Pour autant, le chercheur ne voit pas dans ces dialogues avec des êtres inanimés un phénomène récent. Est-ce si différent de l’enfant qui parle à ses jouets et les fait parler en retour ?

Le fait d’être attaché à des objets à qui on prête une dimension sociale, n’est pas nouveau. L’IA n’a a priori rien de social, tant que l’humain ne lui accorde pas, par des conduites concrètes, ce trait-là. C’est bien l’intelligence humaine qui agit socialement sur un type d’intelligence artificielle complexe ; c’est bien l’intelligence humaine qui se contente de ce simulacre et lui accorde tout un tas de traits qu’on prêterait d’ordinaire à un congénère ou un animal domestique.
Nicolas Rollet

[…] Une régulation nécessaire

[Il est nécessaire] pour de nombreux experts de réglementer le secteur afin d’éviter les abus ou les dérives. Comme cela a souvent été le cas à chaque révolution scientifique. « On sait fabriquer des voitures qui pourraient aller à 300 km/h, mais on bride les moteurs et on a une pratique éthique de la route qui fait qu’on limite les accidents, rappelle le sociologue Nicolas Rollet. On pourrait très bien avoir le même type de raisonnement avec le développement des IA parlantes. Il n’y a pas de raison qu’on ne régule pas cette technologie, comme on l’a fait pour toutes les autres. »

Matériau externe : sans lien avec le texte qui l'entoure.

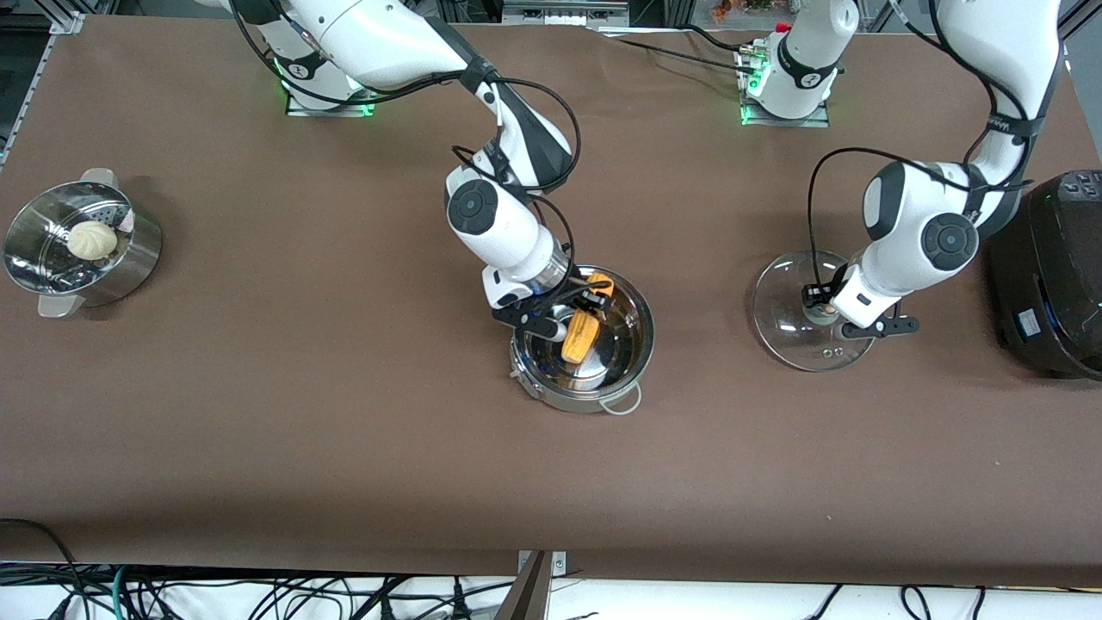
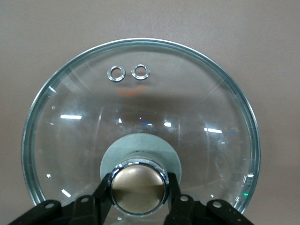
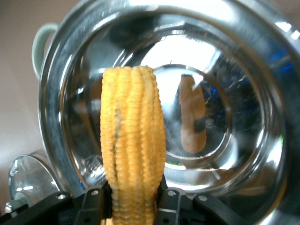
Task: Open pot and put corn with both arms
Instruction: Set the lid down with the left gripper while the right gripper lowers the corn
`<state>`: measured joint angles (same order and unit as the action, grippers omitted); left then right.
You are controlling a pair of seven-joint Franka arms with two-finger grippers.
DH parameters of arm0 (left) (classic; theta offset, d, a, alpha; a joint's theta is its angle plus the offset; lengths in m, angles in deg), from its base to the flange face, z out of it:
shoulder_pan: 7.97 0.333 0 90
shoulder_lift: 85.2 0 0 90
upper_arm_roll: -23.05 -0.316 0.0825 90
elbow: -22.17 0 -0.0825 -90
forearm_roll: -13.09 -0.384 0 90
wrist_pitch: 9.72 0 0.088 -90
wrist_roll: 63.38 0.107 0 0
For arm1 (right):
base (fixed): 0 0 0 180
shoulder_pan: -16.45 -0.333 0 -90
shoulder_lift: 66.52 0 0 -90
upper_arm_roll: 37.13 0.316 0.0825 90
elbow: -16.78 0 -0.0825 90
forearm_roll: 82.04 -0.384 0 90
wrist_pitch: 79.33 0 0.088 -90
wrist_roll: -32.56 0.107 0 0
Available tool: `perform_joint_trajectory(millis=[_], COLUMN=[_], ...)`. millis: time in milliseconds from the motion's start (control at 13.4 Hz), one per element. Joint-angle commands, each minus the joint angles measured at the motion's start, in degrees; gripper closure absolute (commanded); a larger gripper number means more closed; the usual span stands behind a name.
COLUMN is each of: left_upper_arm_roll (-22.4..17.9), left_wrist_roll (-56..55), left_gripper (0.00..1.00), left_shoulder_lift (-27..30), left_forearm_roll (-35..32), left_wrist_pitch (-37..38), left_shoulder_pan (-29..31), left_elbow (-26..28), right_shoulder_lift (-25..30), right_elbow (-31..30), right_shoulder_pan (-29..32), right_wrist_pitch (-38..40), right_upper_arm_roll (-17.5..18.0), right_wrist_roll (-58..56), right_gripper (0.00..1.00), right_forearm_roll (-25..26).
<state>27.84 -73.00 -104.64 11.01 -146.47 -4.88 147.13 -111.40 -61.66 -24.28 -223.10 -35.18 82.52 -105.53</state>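
The shiny steel pot (image 1: 624,344) stands open mid-table, also in the right wrist view (image 3: 253,93). My right gripper (image 1: 578,315) is shut on the yellow corn cob (image 1: 582,334) and holds it over the pot's bowl; the cob (image 3: 133,140) sits between the black fingers (image 3: 91,206). The clear glass lid (image 1: 788,340) lies flat on the table toward the left arm's end. My left gripper (image 1: 825,301) is shut on the lid's round knob (image 2: 138,187), with the lid (image 2: 140,103) resting on the cloth.
A perforated steel steamer pot (image 1: 34,237) with a pale bun (image 1: 92,239) stands at the right arm's end. A large black cooker (image 1: 1055,275) stands at the left arm's end, close to the left arm's wrist.
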Motion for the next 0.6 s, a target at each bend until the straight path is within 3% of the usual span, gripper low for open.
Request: perform_joint_trajectory(millis=[0,75,150,224,299,374,449,524], left_upper_arm_roll=[0.92,0.92,0.92,0.83,0.83,0.83,0.83,0.83], left_wrist_roll=[1.44,1.79,1.79,1.71,1.62,1.7,1.62,1.36], left_gripper=[0.52,0.28,0.1,0.09,0.06,0.05,0.0,0.0], left_shoulder_lift=[-1.3,-1.22,-0.95,-0.43,0.97,3.33,6.05,8.08], left_forearm_roll=[-1.09,-1.09,-1.09,-1.09,-1.09,-1.17,-1.17,-1.09], left_wrist_pitch=[-0.89,-0.89,-0.71,-0.19,1.47,4.01,7.86,12.08], left_shoulder_pan=[1.13,1.13,1.22,1.22,1.22,1.22,1.22,1.22], left_elbow=[-0.33,-0.33,-0.42,-0.5,-0.85,-1.9,-3.48,-6.02], right_shoulder_lift=[-2.67,-3.46,-3.9,-3.99,-4.17,-4.25,-4.17,-4.08], right_elbow=[1.8,1.8,1.8,1.71,1.71,1.71,1.62,1.62], right_shoulder_pan=[0.48,-0.04,-0.31,-0.49,-0.57,-0.57,-0.75,-0.75], right_wrist_pitch=[-2.82,-4.41,-5.47,-5.48,-5.39,-5.3,-5.3,-5.3], right_upper_arm_roll=[0.42,0.5,0.5,0.5,0.5,0.5,0.42,0.5], right_wrist_roll=[-2.06,-1.88,-1.8,-1.88,-1.88,-1.62,-1.62,-1.45], right_gripper=[1.0,1.0,1.0,1.0,0.84,0.34,0.0,0.0], right_forearm_roll=[0.55,0.55,0.63,0.64,0.72,0.72,1.07,2.38])
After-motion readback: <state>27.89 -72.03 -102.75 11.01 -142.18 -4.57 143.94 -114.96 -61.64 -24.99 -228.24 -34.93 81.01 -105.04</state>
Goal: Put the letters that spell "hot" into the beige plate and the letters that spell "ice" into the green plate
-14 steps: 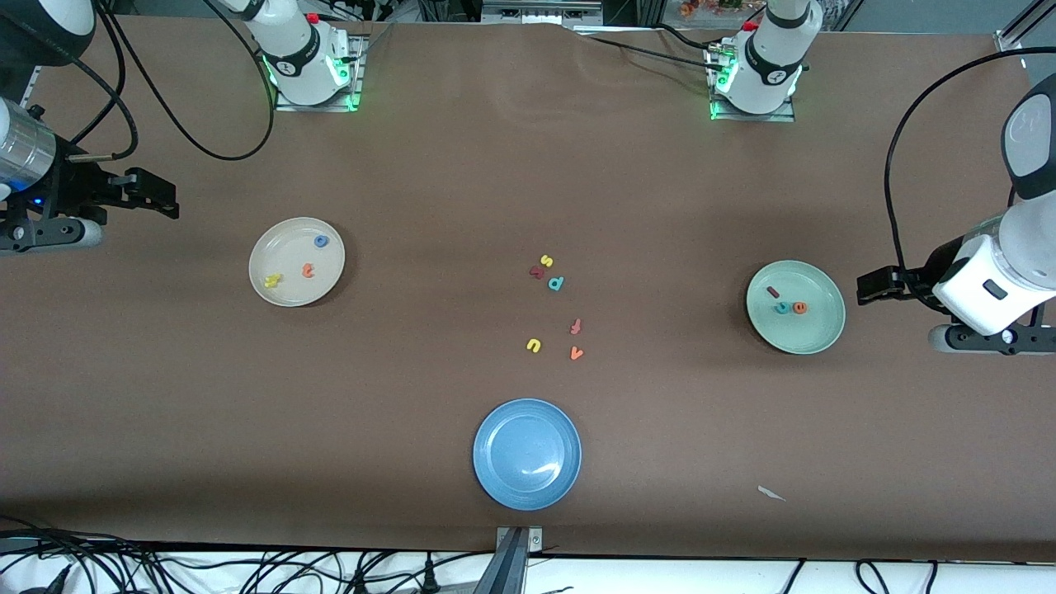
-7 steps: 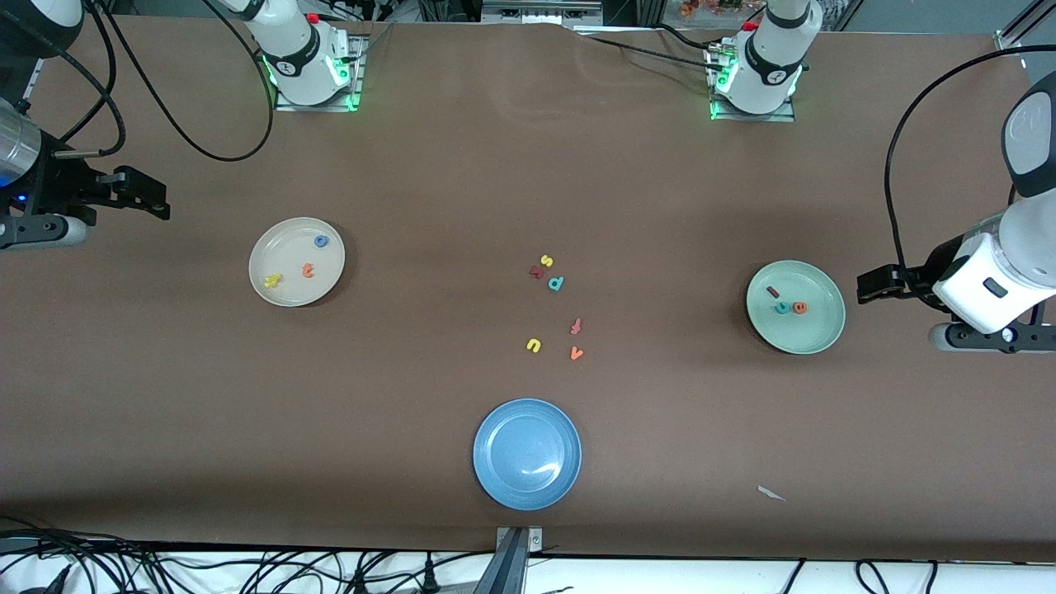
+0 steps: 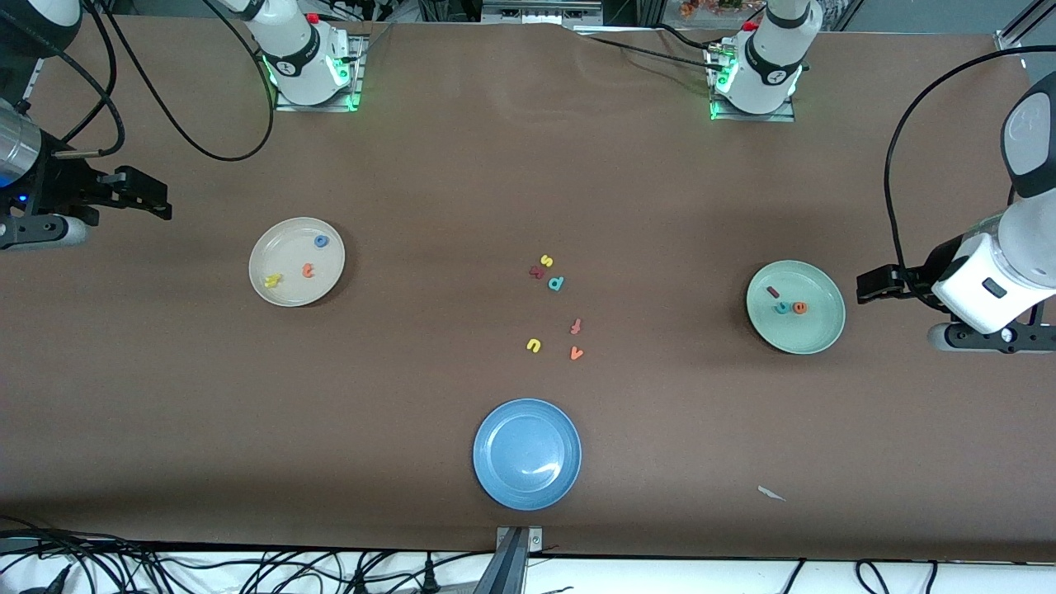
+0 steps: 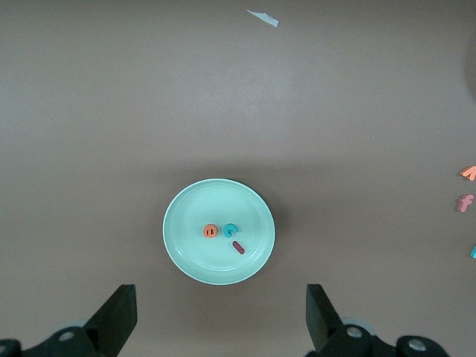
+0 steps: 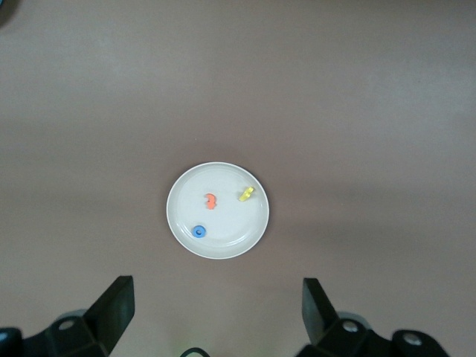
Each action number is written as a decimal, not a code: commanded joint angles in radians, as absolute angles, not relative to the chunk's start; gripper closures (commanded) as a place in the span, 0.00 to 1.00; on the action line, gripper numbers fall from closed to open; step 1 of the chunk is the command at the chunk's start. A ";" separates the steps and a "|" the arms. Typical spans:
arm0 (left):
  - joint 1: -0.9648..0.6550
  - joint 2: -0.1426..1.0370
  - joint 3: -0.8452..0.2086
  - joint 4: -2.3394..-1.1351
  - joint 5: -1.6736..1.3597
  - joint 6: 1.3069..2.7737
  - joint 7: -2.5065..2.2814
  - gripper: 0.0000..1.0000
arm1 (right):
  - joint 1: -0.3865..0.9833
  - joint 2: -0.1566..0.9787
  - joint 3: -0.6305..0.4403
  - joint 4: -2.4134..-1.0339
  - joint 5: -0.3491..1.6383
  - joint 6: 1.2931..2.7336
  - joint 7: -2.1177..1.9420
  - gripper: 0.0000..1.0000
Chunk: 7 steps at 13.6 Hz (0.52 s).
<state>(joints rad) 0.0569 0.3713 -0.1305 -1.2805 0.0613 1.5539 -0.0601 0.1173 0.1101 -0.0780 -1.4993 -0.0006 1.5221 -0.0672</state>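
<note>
1. I see the yellow "h" (image 3: 273, 280), orange "t" (image 3: 308, 270) and blue "o" (image 3: 321, 241) lying in the beige plate (image 3: 280, 239).
2. The dark red "i" (image 3: 773, 291), teal "c" (image 3: 781, 308) and orange "e" (image 3: 799, 308) lie in the green plate (image 3: 817, 334).
3. My left gripper (image 3: 866, 287) hangs beside the green plate, fingers spread, empty; my right gripper (image 3: 157, 200) near the beige plate, likewise.
4. I judge sorting finished; next I only park both arms.

A brown table (image 3: 462, 165) fills the scene, with black cables (image 3: 247, 569) trailing along its white near edge.
</note>
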 commanded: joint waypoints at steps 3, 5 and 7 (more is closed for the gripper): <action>0.061 0.341 -0.124 -1.312 0.029 1.572 -0.034 0.00 | 0.115 0.120 -0.081 -1.476 0.034 1.513 -0.067 0.00; 0.061 0.341 -0.124 -1.312 0.029 1.572 -0.034 0.00 | 0.114 0.120 -0.081 -1.476 0.035 1.509 -0.067 0.00; 0.063 0.341 -0.124 -1.312 0.029 1.572 -0.034 0.00 | 0.114 0.120 -0.081 -1.476 0.035 1.508 -0.067 0.00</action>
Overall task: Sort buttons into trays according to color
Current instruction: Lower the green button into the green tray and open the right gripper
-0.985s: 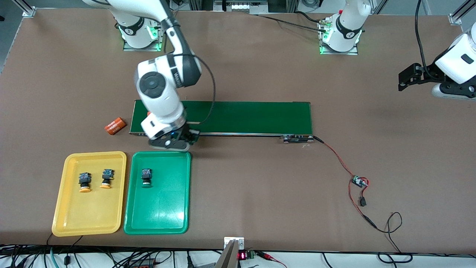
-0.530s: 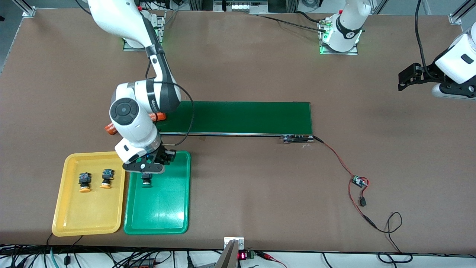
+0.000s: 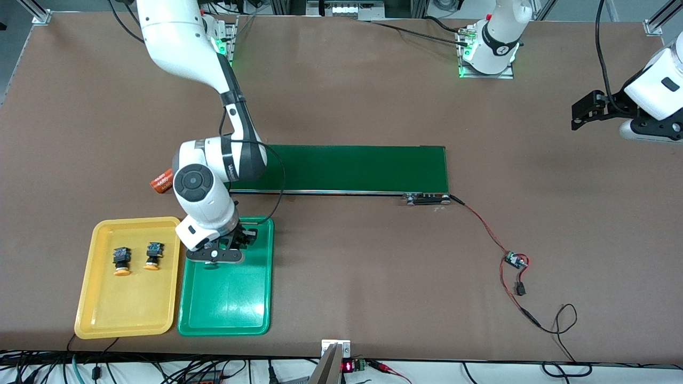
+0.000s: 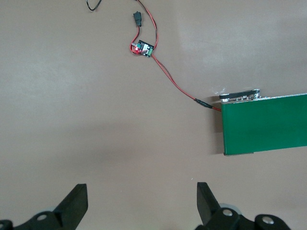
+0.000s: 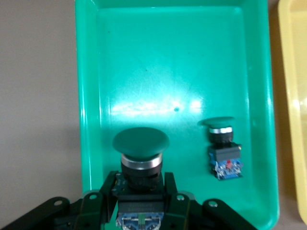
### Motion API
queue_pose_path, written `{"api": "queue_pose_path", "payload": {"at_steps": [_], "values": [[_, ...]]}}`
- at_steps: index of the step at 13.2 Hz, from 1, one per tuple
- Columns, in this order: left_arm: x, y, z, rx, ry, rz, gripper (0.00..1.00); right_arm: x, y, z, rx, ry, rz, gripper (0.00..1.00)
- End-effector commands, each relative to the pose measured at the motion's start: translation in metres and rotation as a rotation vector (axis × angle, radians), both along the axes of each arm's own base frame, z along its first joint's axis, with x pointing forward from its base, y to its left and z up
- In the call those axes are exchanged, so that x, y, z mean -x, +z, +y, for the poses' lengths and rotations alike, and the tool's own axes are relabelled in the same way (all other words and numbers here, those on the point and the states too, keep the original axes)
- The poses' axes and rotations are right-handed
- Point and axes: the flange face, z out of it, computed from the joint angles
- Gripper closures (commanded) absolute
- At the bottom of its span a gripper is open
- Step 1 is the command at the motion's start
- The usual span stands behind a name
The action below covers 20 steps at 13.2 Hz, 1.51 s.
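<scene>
Right gripper (image 5: 140, 201) now hangs low over the green tray (image 3: 251, 320), its fingers clamped on the body of a green-capped button (image 5: 141, 143). A second ago I had it over the near edge of the dark-green belt (image 3: 347, 168); half a second ago it was crossing the tray's rim; now it sits well inside the tray's outline, at the end closest to the belt. From the right wrist view, the held button points cap-first along the tray floor, not yet set down as far as I can judge.

Beside the gripper, lying on the tray floor, is the other green-capped button (image 5: 221, 148), apart from the held one. In the front view the gripper hides it. Adjacent to the green tray, the yellow tray (image 3: 96, 320) carries both yellow-capped buttons (image 3: 122, 260), (image 3: 152, 256), unmoved over the last second.

My reading: the carry is complete and this is the last button to sort. What remains is a short descent and release, with enough clearance from the resting button to avoid knocking it.

An orange cylinder (image 3: 161, 181) lies on the bench (image 3: 373, 277) just beside the belt's end, partly masked by the right arm.

Left gripper (image 4: 139, 203) waits with fingers spread wide and nothing between them, above bare bench off the belt's other end.
</scene>
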Motion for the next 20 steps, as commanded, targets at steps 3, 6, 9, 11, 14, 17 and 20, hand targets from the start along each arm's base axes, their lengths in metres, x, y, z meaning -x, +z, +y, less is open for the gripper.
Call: {"api": "queue_pose_path", "payload": {"at_steps": [3, 6, 9, 11, 14, 17, 20], "values": [[-0.003, 0.006, -0.001, 0.016, -0.008, 0.005, 0.00, -0.023, -0.035, -0.006, -0.015, 0.014, -0.004, 0.88], [-0.003, 0.006, -0.001, 0.016, -0.008, 0.005, 0.00, -0.018, -0.066, 0.003, -0.017, 0.028, 0.005, 0.88], [-0.003, 0.006, -0.001, 0.016, -0.008, 0.005, 0.00, -0.018, -0.079, 0.002, -0.018, 0.029, 0.006, 0.72], [-0.003, 0.006, -0.001, 0.018, -0.008, 0.005, 0.00, -0.019, -0.073, 0.002, -0.023, 0.021, 0.001, 0.00], [-0.003, 0.006, -0.001, 0.018, -0.008, 0.005, 0.00, -0.018, -0.033, 0.012, -0.042, 0.030, -0.010, 0.00], [-0.003, 0.006, -0.001, 0.016, -0.008, 0.005, 0.00, -0.021, 0.021, -0.001, -0.061, 0.011, -0.003, 0.00], [-0.003, 0.006, -0.001, 0.016, -0.008, 0.005, 0.00, -0.023, 0.068, -0.017, -0.073, -0.005, -0.027, 0.00]]}}
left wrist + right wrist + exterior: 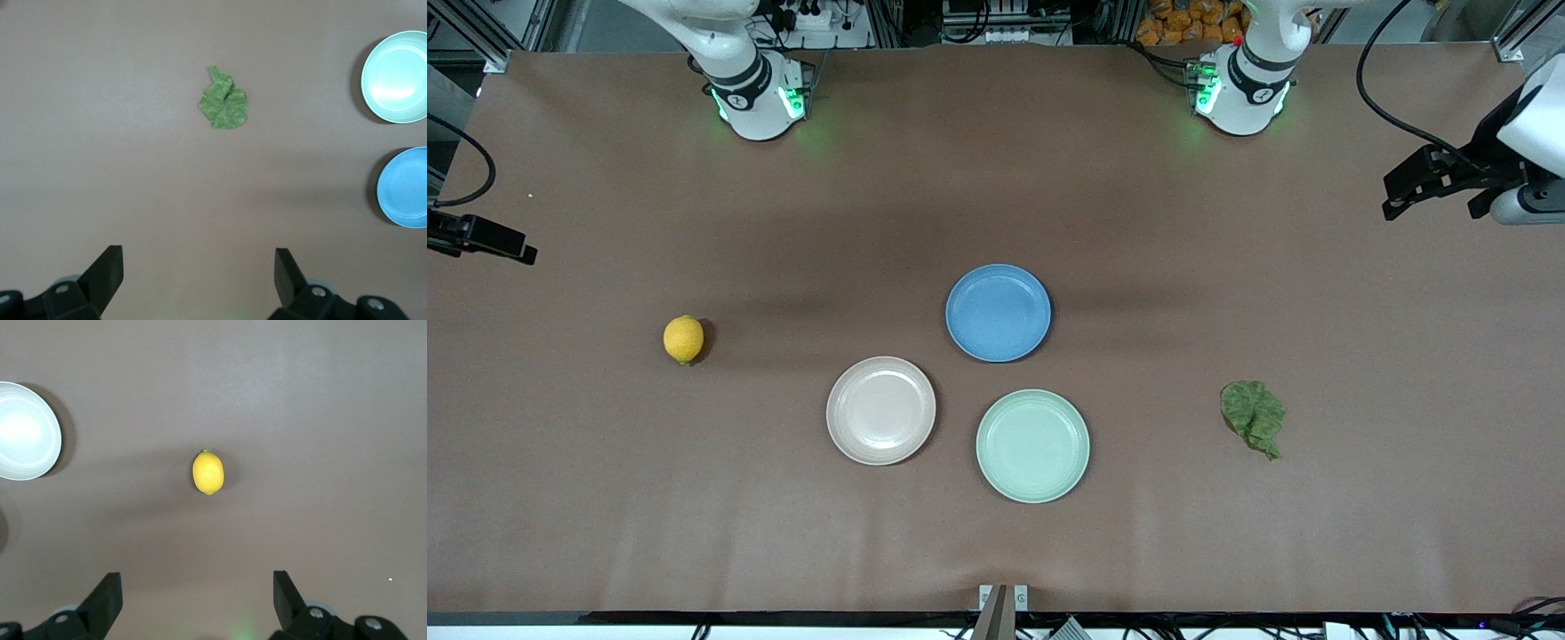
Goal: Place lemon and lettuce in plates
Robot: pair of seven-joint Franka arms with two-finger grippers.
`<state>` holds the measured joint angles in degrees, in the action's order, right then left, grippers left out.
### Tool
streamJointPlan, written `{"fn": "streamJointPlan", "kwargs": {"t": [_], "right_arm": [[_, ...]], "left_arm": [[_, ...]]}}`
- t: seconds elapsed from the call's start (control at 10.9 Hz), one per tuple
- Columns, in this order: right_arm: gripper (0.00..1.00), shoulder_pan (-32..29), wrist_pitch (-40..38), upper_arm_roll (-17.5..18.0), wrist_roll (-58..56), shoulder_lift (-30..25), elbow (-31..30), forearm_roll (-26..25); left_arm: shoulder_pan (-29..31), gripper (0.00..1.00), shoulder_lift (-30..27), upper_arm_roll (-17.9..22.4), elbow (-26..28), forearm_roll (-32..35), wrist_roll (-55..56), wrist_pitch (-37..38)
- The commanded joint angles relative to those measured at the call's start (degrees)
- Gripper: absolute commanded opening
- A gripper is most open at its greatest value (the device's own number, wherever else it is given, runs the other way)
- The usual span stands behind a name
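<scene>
The yellow lemon [683, 339] lies on the brown table toward the right arm's end; it also shows in the right wrist view [208, 473]. The dark green lettuce [1254, 415] lies toward the left arm's end and shows in the left wrist view [224, 102]. The pale pink-beige plate [880, 410] and the mint green plate [1032, 445] sit side by side mid-table, both empty. My left gripper [1400, 191] hangs open and empty over the left arm's end of the table [199, 267]. My right gripper [516, 249] hangs open and empty over the right arm's end [197, 587].
An empty blue plate [998, 312] sits farther from the front camera than the two pale plates, close to both. The mint plate [397, 77] and blue plate [407, 187] show in the left wrist view, the pink-beige plate [20, 430] in the right wrist view.
</scene>
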<state>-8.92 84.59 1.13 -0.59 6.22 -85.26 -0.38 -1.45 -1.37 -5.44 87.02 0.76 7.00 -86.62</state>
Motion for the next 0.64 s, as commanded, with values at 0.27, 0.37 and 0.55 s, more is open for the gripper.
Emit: {"fn": "streamJointPlan", "kwargs": {"t": [0.27, 0.37, 0.55], "right_arm": [[1.0, 0.31, -0.13, -0.25, 0.86, -1.38, -1.4, -0.06], [1.0, 0.31, -0.13, -0.25, 0.86, -1.38, -1.49, -0.06], [1.0, 0.31, -0.13, -0.25, 0.77, -1.38, -1.57, -0.06]], "left_arm": [[-0.22, 1.0, 0.23, -1.15, -0.71, 1.44, 1.17, 1.19], [-0.13, 1.0, 0.23, -1.15, -0.71, 1.44, 1.09, 1.19], [-0.05, 1.0, 0.31, -1.15, -0.62, 1.44, 1.09, 1.19]]}}
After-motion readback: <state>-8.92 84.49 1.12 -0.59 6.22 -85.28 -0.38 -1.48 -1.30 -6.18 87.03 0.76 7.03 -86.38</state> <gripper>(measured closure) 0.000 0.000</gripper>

Le chercheur soutient l’idée d’un « progressisme vigilant », afin d’éviter les écueils de la panique morale d’un côté et ceux d’un enthousiasme naïf de l’autre. Le développement de l’intelligence artificielle pose de nombreux problèmes éthiques et polarise les débats. Certains intellectuels craignent que les IA dégradent le lien social, brutalisent la société et appauvrissent les relations humaines. Et les risques sont bien réels en fonction des usages, mais le problème n’est peut-être pas la machine elle-même. L’être humain qui est derrière, en revanche, semble comme toujours capable du meilleur comme du pire.